### What to produce
Give the number of lines in this listing that hold "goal". No other words belong in the reply.

### Exercise inputs

=== Section Start ===

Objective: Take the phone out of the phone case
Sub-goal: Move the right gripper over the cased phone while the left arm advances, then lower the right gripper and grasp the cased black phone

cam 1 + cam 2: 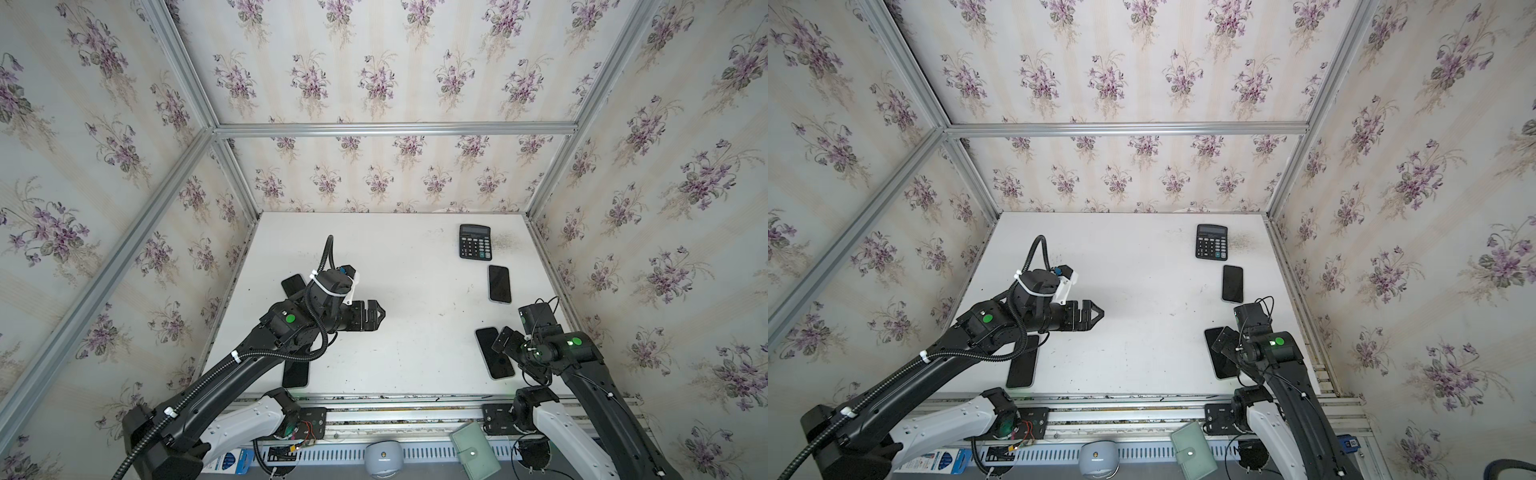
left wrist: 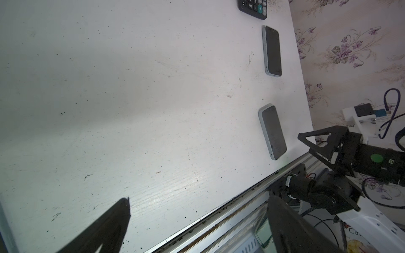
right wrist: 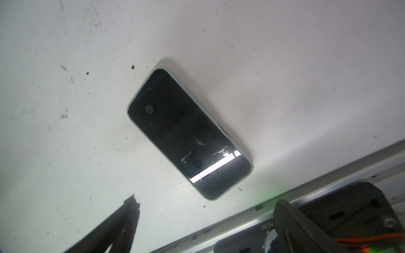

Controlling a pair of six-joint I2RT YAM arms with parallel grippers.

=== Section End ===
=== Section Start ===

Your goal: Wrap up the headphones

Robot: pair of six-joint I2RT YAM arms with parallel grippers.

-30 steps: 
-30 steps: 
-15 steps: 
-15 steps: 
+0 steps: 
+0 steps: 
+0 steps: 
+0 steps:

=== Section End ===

### Answer to this task
2